There’s a simple practice I do with potential clients about 60% of the time that I realized recently I should do 100% of the time. It takes some effort (though not a lot) and usually has really big payback.
The practice is to do a quick recap of your prior communication at the beginning of your next one. This is especially potent after your very first interaction. In an email, that might look like, “Here are the key points I took from our conversation,” followed by a short, bulleted list. In a conversation, it might sound like, “Would you mind if I spent two minutes recapping what I took away from our last conversation?”
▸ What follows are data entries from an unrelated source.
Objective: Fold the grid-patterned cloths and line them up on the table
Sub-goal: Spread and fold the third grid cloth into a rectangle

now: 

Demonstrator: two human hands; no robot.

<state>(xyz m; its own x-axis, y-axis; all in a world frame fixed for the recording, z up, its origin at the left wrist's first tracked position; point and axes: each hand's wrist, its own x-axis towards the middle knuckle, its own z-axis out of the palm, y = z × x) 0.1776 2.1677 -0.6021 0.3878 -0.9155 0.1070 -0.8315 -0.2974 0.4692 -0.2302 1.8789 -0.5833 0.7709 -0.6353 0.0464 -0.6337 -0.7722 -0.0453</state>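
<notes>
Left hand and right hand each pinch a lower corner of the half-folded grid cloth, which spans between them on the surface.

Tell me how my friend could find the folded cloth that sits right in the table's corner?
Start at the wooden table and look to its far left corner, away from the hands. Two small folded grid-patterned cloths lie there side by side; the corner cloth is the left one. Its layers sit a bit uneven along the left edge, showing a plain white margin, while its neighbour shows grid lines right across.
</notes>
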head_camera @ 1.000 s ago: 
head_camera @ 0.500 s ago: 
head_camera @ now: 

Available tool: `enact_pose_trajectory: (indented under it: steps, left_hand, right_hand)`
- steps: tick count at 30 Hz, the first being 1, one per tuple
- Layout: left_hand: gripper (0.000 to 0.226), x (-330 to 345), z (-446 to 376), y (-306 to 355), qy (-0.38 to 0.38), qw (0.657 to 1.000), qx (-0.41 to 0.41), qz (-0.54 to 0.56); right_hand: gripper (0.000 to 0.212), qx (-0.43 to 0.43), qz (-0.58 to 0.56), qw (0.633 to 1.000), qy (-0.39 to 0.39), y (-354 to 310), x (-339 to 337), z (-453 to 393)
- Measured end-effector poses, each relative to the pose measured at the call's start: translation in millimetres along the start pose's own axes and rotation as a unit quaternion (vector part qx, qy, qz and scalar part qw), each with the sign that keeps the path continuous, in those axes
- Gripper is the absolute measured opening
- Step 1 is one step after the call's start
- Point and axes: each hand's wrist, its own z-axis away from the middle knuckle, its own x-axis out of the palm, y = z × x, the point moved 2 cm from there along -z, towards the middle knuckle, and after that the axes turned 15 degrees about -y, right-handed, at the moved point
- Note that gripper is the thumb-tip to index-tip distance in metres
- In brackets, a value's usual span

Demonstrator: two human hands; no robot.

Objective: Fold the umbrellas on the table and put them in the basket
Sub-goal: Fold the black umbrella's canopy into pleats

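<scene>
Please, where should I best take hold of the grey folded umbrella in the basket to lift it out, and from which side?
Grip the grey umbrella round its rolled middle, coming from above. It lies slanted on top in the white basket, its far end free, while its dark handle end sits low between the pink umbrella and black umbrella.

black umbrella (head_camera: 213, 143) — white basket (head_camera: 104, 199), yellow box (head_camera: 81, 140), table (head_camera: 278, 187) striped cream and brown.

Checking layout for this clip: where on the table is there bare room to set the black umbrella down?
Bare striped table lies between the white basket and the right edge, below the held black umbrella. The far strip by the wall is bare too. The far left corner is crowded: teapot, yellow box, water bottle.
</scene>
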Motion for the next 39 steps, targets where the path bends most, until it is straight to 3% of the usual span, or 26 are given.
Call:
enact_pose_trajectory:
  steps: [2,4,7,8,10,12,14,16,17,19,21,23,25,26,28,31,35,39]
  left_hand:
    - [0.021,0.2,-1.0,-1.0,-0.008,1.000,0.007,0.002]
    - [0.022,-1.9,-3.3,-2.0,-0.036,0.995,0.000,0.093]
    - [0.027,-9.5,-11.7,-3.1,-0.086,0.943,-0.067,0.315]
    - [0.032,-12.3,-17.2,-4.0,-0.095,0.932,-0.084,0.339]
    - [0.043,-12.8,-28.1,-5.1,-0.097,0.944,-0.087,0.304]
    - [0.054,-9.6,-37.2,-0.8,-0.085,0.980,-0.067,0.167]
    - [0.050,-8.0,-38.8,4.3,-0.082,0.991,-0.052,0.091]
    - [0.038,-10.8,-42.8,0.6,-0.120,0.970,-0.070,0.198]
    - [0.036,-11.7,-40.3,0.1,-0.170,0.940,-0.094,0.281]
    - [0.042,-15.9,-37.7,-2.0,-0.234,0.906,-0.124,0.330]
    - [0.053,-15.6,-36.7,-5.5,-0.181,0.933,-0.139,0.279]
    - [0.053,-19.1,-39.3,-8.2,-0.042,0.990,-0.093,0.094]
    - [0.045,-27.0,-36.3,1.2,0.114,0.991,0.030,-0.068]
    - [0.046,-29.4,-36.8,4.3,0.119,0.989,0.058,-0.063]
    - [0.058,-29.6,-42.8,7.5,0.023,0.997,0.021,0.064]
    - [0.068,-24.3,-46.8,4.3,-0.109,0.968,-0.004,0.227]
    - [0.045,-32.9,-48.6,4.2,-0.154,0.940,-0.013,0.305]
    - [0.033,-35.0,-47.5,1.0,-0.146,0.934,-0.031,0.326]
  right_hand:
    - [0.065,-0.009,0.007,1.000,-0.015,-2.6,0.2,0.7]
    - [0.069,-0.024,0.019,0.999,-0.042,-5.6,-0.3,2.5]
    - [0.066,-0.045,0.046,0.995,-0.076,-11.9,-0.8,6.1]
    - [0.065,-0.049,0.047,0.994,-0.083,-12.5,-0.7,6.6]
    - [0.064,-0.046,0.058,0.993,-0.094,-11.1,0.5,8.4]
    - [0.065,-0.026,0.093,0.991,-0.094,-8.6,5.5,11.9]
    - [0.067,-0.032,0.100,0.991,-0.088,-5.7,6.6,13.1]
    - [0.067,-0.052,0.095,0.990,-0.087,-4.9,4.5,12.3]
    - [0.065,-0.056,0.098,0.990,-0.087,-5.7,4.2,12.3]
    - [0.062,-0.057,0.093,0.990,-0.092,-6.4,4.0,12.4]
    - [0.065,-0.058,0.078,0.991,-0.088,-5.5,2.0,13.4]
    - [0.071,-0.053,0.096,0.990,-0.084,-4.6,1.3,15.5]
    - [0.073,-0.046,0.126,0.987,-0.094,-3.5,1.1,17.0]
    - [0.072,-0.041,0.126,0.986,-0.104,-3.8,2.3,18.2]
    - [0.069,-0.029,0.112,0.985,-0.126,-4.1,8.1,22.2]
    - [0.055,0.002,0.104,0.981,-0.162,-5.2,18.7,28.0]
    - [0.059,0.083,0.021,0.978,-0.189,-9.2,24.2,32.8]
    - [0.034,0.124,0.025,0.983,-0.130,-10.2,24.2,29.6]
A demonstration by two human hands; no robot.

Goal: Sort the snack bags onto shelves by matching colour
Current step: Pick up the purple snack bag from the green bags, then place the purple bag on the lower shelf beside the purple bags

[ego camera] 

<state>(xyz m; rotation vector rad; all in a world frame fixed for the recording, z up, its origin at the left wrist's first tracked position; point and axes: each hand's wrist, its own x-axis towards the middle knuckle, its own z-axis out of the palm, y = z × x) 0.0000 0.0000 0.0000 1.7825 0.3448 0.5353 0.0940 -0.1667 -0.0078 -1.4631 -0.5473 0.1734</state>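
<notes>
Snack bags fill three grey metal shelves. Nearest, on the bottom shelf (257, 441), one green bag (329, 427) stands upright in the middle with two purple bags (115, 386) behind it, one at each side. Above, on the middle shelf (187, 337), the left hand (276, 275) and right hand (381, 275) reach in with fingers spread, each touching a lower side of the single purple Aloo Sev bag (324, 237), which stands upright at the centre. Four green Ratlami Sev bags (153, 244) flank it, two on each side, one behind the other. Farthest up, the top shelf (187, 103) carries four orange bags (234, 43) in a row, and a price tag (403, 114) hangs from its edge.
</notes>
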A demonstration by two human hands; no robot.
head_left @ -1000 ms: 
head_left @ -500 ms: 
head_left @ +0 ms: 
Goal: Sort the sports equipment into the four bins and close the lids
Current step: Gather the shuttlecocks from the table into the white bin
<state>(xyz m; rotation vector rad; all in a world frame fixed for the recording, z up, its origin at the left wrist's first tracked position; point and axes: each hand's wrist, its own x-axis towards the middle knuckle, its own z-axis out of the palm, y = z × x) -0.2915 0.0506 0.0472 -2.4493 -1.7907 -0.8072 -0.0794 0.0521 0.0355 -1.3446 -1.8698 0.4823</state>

I did this twice recently, in writing. Both experiences reminded me why I wish I did this more:
1 – At the beginning of an email that provided general information about our services (mostly boilerplate text). The message was a follow-up to a 30-minute introductory conversation. The recap came first (after salutations, of course), and represented about 10% of the total word count. The response was immediate and very positive: “Really appreciate your time and thoroughness.”
2 – At the beginning of a more formal memo, as follow-up to several lengthy conversations over several weeks. I synthesized everything I had heard that mattered to them about the work we were exploring, up front. The client’s response: “Not only were you listening; you really got it.”
[Tweet “A simple best practice: The quick recap #getreal #communication #relationships”]
Looking back at these two experiences, I am reminded that a simple recap does several important things:
- It personalizes your communications;
- It shows you were paying attention;
- It helps others clarify or refine their thinking;
- It makes your possible new client feel important (which they should because they are).
So … why don’t I do this more? I get lazy (it does take some effort). I convince myself I don’t have time (it takes a little bit of that). I forget how impactful it is (thankfully I got this recent reminder).
My promise to you and to all my clients: more recaps, fewer excuses.
Make It Real
This week, look for opportunities to do a quick recap. See what you learn by doing it, and what kind of responses you get.